***** Data to process *****

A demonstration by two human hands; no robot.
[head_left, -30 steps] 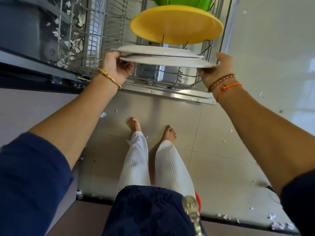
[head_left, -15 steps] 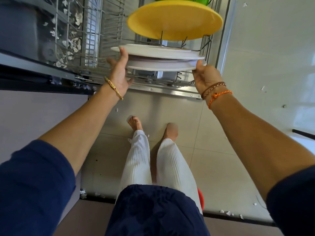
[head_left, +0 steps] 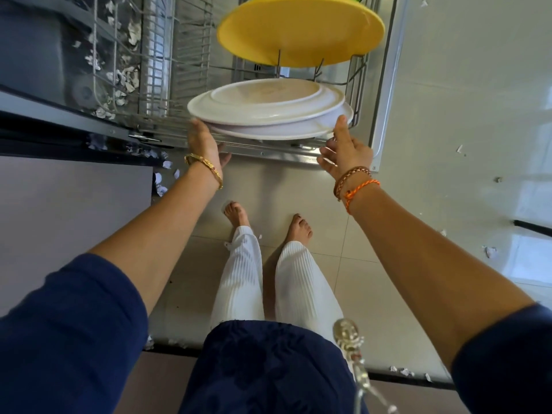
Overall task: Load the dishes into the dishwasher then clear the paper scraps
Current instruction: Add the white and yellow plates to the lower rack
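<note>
Meanwhile, two white plates (head_left: 268,112) sit stacked in the dishwasher rack (head_left: 179,70), left hand (head_left: 206,141) and right hand (head_left: 346,150) open-fingered at their rims; unslotted, they could slide off.

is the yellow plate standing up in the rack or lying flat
Standing on edge, leaning somewhat: the yellow plate is held between the rack's wire tines, which show at its lower rim.

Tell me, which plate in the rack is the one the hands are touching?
The lower white plate, nearest the person: both the left hand and right hand meet its rim. The other white plate and yellow plate aren't touched.
</note>
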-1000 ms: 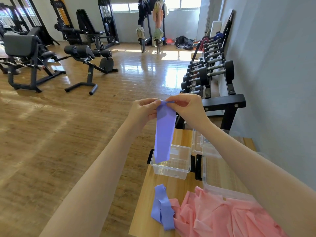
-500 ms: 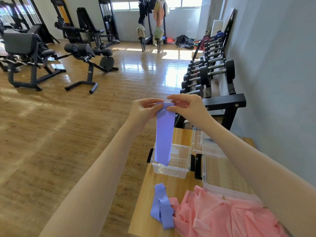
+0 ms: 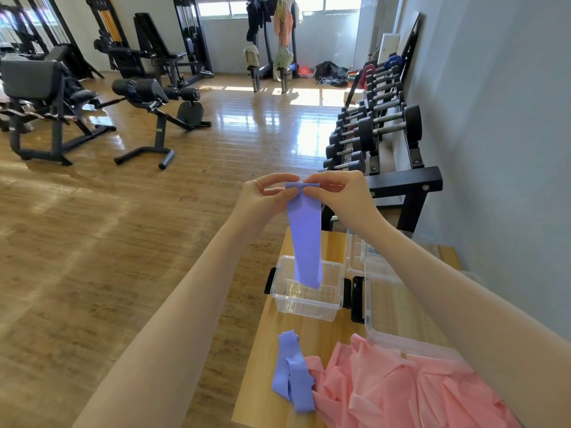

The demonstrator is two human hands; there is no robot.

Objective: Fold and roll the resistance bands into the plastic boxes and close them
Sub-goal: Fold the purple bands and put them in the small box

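Both hands, left (image 3: 264,197) and right (image 3: 338,193), pinch the band's (image 3: 304,239) top edge, its length hanging straight down toward the open box (image 3: 304,304) below.

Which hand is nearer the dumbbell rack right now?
Right. The right hand sits just in front of the dumbbell rack; the left hand is farther over, across the purple band both pinch.

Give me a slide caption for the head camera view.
Both hands pinch a purple band above a clear box.
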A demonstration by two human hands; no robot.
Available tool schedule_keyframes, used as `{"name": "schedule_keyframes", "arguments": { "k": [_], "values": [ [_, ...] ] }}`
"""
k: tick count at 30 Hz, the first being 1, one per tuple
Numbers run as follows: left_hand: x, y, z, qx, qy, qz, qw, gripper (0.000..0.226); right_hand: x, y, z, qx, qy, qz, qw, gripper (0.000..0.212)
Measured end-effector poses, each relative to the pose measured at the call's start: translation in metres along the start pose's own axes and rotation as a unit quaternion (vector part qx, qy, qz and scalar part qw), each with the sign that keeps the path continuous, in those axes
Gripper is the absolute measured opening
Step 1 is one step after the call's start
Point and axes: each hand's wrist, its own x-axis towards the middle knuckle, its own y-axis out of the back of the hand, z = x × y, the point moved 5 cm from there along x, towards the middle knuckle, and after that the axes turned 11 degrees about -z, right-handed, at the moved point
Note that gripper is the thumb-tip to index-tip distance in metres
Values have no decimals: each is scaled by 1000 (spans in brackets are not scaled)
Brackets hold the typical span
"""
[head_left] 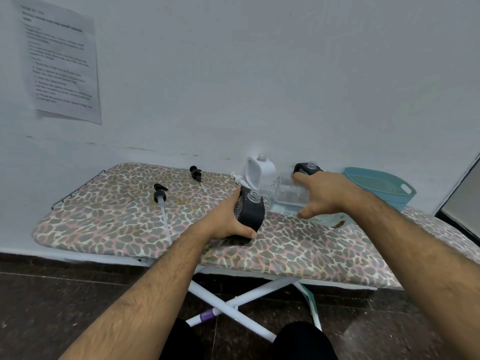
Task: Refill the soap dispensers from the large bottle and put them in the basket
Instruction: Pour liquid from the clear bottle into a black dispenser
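My left hand [228, 219] grips a black soap dispenser [250, 210] standing on the ironing board, its neck uncapped. My right hand [324, 193] holds the large clear bottle [283, 192] tipped on its side, its mouth right at the black dispenser's neck. A white dispenser [259, 170] and a second black dispenser [307, 168] stand uncapped by the wall behind. Two black pump heads [159, 193] [196, 174] and a white pump head [239, 179] lie loose on the board. The teal basket [381, 187] sits at the right.
The leopard-print ironing board [117, 224] stands against a pale wall. A printed sheet [61, 63] hangs on the wall at upper left. White crossed legs [233, 305] and a dark floor lie below. A stain marks the cover near my right hand.
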Motion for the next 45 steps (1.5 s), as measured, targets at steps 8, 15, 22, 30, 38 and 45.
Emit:
{"name": "schedule_keyframes", "arguments": {
  "k": [8,15,22,30,38,45],
  "values": [
    [-1,0,3,9,12,5,1000,117,0,1,1,-9,-2,1,1000,87],
    [-1,0,4,15,27,4,1000,122,-2,1,2,-11,-5,-5,1000,87],
    [-2,0,6,20,28,14,999,124,-4,3,2,-12,-4,-8,1000,87],
    [-3,-1,5,27,33,26,999,129,-5,2,3,-15,-6,-6,1000,84],
    [-4,-2,3,23,30,39,999,128,-7,3,2,-25,-7,-3,1000,82],
    [-3,-3,4,24,22,47,998,123,-7,4,5,-22,-13,-8,1000,81]
  ]
}}
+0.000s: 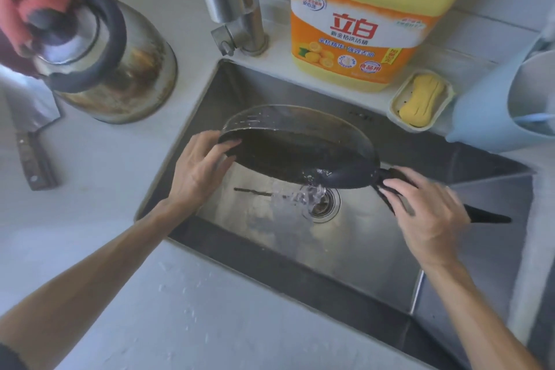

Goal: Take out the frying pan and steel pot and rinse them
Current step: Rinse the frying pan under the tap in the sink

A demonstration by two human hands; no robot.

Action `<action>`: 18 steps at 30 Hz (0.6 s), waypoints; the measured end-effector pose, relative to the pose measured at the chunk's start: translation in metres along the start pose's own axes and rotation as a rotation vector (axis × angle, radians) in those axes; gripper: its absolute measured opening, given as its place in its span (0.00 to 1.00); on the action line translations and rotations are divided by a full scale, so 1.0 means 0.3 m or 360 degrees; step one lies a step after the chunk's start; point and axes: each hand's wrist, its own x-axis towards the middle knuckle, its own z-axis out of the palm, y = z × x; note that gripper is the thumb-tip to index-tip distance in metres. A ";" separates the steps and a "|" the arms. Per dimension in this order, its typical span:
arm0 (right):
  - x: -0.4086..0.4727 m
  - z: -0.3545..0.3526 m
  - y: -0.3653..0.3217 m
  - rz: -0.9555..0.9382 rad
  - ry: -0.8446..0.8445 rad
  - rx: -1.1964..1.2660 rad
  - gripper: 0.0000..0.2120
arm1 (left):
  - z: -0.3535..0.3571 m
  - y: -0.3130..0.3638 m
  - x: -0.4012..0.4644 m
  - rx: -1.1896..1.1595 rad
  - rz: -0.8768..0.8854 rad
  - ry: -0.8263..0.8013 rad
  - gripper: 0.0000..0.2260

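Both hands hold the frying pan (295, 149) tilted over the sink (375, 249): the left hand (199, 171) grips its rim, the right hand (426, 207) its handle. Water pours from the pan toward the drain (322, 204), so rinsing looks nearly finished; no steel pot is identifiable yet. On the pale desk (90, 219) stand a detergent jug (360, 24), kettle (111, 69) and soap dish (420, 100).

The sink (375, 264) sat in the counter (90, 189). The frying pan (294, 153) hung tilted over it, above the drain (322, 204). Behind the sink stood the tap (237, 9), the soap bottle (366, 18) and the soap dish (420, 100). The kettle (114, 69) and a knife (33, 141) were left of it.
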 end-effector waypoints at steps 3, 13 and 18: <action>0.020 -0.048 0.007 -0.0065 0.0097 -0.0057 0.06 | -0.043 0.015 0.025 0.0029 0.0150 0.0093 0.15; 0.101 -0.259 0.039 0.0095 -0.0143 0.0167 0.10 | -0.240 0.164 0.146 -0.0095 -0.0059 -0.0226 0.20; 0.148 -0.477 0.045 0.0418 -0.0728 0.0271 0.21 | -0.399 0.301 0.228 -0.0361 -0.0322 -0.0623 0.23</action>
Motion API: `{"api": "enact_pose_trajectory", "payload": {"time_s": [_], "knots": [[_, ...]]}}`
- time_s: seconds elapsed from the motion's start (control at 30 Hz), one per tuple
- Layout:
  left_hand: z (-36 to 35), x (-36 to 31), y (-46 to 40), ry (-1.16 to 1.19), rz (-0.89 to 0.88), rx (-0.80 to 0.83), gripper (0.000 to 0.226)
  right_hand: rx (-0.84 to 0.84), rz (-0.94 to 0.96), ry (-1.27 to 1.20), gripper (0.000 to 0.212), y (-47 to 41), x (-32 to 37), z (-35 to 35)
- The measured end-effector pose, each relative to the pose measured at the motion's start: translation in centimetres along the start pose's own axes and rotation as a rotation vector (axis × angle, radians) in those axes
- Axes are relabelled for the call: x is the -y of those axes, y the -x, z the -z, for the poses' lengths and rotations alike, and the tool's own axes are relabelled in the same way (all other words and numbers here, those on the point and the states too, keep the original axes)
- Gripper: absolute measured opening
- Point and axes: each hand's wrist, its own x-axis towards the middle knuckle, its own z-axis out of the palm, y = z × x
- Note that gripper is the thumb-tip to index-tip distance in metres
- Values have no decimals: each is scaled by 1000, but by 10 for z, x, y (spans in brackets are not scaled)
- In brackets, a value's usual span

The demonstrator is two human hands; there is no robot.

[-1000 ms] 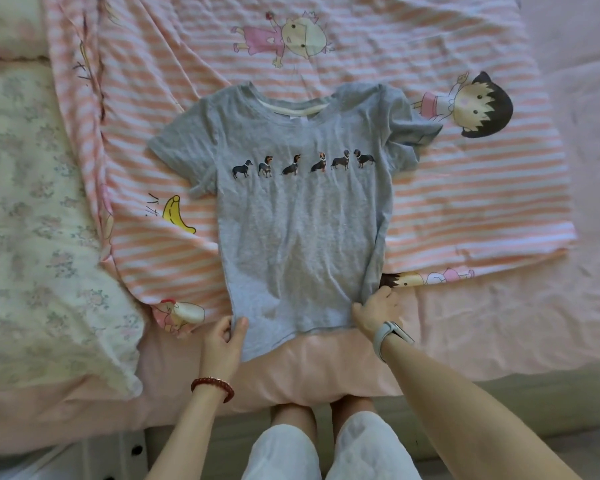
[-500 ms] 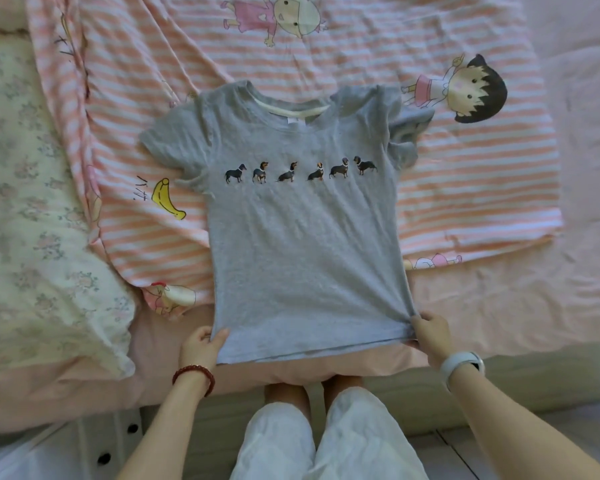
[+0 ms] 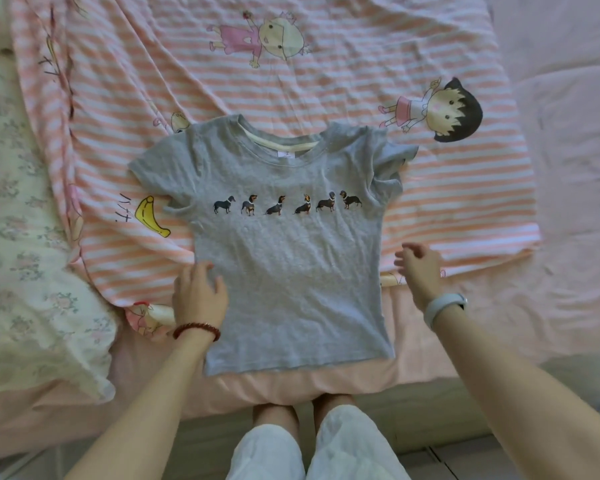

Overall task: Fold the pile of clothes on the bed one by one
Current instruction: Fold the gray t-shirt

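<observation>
We list a pink-and-white striped cotton sheet (image 3: 326,81) printed with cartoon children and a yellow banana (image 3: 151,216), spread over a plain pale pink bed cover (image 3: 551,323). At the left lies a cream quilt with a faded floral print (image 3: 25,254). Below the bed edge we note pale floor tiles (image 3: 465,459).

heather-grey cotton T-shirt (image 3: 291,271): cream inner neckband, row of six black-and-tan dogs across the chest | thin striped blanket (image 3: 326,81): pink-and-white stripes, cartoon children, yellow banana | quilted pillow (image 3: 25,237): cream, faded pink-green florals | plain bed sheet (image 3: 551,323): pale pink | beaded bracelet (image 3: 196,330): dark red | wristband (image 3: 442,306): light blue-grey
</observation>
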Motion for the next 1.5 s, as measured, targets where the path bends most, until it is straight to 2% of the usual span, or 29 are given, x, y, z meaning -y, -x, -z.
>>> {"api": "enact_pose_trajectory", "payload": {"time_s": [0.13, 0.33, 0.43, 0.5, 0.67, 0.77, 0.87, 0.93, 1.03, 1.1, 1.17, 1.3, 1.37, 1.47, 1.5], "knots": [[-10, -68, -35, -15, -241, 65, 32, 53, 30, -185, 13, -36, 60, -10], [-18, -161, -92, 7, -474, 178, 41, 88, 91, -82, 20, -74, 96, -19], [-26, -205, -120, -106, -643, 200, 42, 149, 186, 144, 15, -83, 93, -18], [-36, -232, -135, -194, -708, 254, 44, 117, 193, 251, 13, -86, 82, -15], [-64, -281, -152, -411, -791, 384, 55, -32, 153, 108, 11, -83, 51, 2], [-77, -296, -156, -493, -816, 407, 52, -101, 41, -61, 12, -80, 34, 10], [-83, -306, -159, -538, -821, 389, 32, -94, 66, -181, 7, -77, 33, 11], [-84, -311, -161, -524, -831, 411, 20, -64, 165, -107, 14, -77, 42, 8], [-82, -316, -163, -290, -785, 516, 13, 23, 262, 149, 27, -82, 53, 2], [-79, -317, -166, -130, -745, 538, 5, 121, 257, 335, 25, -84, 55, -1], [-77, -317, -167, -12, -705, 571, 10, 142, 269, 360, 16, -84, 53, -2], [-73, -319, -167, 147, -675, 635, 19, 1, 180, 57, 18, -81, 48, 1], [-72, -320, -166, 199, -658, 637, 23, -96, 113, 31, 19, -79, 46, 2], [-75, -316, -168, 184, -660, 608, 21, -170, 242, 119, 6, -79, 51, 5], [-75, -315, -167, 167, -666, 596, 18, -146, 283, 99, 14, -81, 57, 6]]}}
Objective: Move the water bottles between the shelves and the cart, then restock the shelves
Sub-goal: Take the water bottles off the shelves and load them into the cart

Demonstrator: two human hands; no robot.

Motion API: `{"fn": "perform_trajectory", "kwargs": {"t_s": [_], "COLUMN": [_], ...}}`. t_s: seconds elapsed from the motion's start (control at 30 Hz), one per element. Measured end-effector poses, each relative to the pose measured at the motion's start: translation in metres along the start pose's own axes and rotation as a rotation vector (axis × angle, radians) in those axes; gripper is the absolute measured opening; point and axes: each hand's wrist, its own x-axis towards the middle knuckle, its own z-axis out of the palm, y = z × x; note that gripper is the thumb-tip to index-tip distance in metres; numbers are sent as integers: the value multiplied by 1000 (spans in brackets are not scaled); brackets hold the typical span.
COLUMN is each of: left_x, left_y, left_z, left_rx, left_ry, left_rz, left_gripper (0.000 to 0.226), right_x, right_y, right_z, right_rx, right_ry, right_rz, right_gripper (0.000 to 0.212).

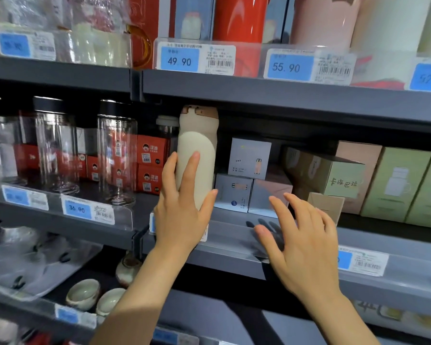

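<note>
A tall cream water bottle (197,145) with a tan lid stands upright at the front of the middle shelf (234,242). My left hand (184,212) is wrapped around its lower half. My right hand (301,235) hovers to the right of it, fingers spread, holding nothing, just in front of the shelf's clear front rail. Behind the bottle sit small grey and pink product boxes (234,192). No cart is in view.
Clear glass bottles (116,155) and red boxes (151,151) stand on the shelf to the left. Green and tan boxes (393,188) fill the right. The upper shelf holds red, pink and cream flasks (239,18). Ceramic cups (84,293) and a tray sit below.
</note>
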Motion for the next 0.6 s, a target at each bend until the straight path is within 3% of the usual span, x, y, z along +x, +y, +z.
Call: {"fn": "perform_trajectory", "kwargs": {"t_s": [0.23, 0.37, 0.6], "left_x": [-2, -5, -52], "left_y": [5, 4, 0], "left_z": [-3, -4, -26], "left_rx": [138, 89, 46], "left_ry": [-14, -17, 50], "left_rz": [-68, -147, -68], "left_gripper": [75, 80, 57], "right_x": [-1, -1, -24], "right_y": [0, 0, -5], "right_z": [0, 0, 4], "right_rx": [4, 40, 362], "right_ry": [17, 23, 246], "right_rz": [-15, -30, -212], "right_gripper": [63, 61, 39]}}
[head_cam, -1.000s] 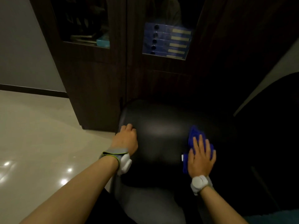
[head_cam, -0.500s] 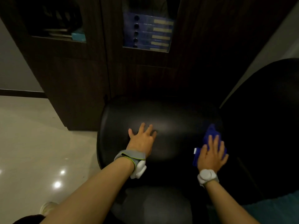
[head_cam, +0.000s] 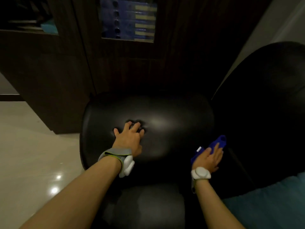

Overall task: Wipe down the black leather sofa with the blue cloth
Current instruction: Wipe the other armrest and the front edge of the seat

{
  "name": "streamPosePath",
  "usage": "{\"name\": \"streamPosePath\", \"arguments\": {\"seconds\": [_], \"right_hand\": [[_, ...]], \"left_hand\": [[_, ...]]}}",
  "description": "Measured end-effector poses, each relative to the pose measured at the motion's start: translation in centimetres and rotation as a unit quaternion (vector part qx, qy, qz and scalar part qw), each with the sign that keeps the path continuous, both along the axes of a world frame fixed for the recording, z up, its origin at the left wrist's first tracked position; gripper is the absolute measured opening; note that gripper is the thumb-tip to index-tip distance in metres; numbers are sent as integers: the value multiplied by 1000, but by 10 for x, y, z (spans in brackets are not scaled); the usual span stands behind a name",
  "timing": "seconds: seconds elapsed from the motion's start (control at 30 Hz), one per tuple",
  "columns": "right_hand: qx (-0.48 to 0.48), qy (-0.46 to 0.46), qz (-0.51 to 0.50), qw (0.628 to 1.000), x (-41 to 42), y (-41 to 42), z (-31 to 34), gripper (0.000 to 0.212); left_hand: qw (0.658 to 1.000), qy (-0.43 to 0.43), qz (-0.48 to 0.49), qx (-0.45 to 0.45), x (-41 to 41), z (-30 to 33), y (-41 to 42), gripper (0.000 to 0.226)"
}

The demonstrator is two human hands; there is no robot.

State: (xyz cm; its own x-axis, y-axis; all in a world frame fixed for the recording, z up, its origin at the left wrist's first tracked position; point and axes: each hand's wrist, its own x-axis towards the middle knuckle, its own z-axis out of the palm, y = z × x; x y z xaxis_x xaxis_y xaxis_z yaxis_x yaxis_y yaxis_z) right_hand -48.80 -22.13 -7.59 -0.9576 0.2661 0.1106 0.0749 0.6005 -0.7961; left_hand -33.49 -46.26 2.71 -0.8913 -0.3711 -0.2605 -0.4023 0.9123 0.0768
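Observation:
The black leather sofa's rounded armrest point(head_cam: 173, 113) fills the middle of the head view, with its dark backrest point(head_cam: 264, 96) rising at the right. My left hand point(head_cam: 130, 139) presses on top of the armrest, fingers spread and denting the leather. My right hand point(head_cam: 209, 157) lies flat with straight fingers on the blue cloth point(head_cam: 219, 142), which sits on the armrest's right slope near the gap to the backrest. Part of the cloth is hidden under the palm.
A dark wooden cabinet point(head_cam: 66, 71) stands right behind the armrest, with blue binders point(head_cam: 128, 20) behind its glass. Glossy pale floor point(head_cam: 33, 154) lies to the left. A teal cushion point(head_cam: 272, 204) shows at the lower right.
My right hand has slid the blue cloth rightward and down the armrest's side. My left hand has moved from the armrest's left edge to its top middle and now presses in.

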Motion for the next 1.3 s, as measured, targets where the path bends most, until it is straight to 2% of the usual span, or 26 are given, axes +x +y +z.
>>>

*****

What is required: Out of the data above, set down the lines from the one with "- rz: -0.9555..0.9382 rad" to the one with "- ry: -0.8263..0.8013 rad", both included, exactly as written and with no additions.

Response below:
  - rz: -0.9555..0.9382 rad
  - ry: -0.8446..0.8445 rad
  - rx: -1.1964..1.2660 rad
  - gripper: 0.0000..0.2120
arm1 (left):
  - z: -0.3535..0.3571 m
  - y: -0.3130..0.3638 m
  - x: -0.4012..0.4644 m
  - rx: -1.1896..1.1595 rad
  - rz: -0.8768..0.8854 rad
  - ry: -0.8263..0.8013 rad

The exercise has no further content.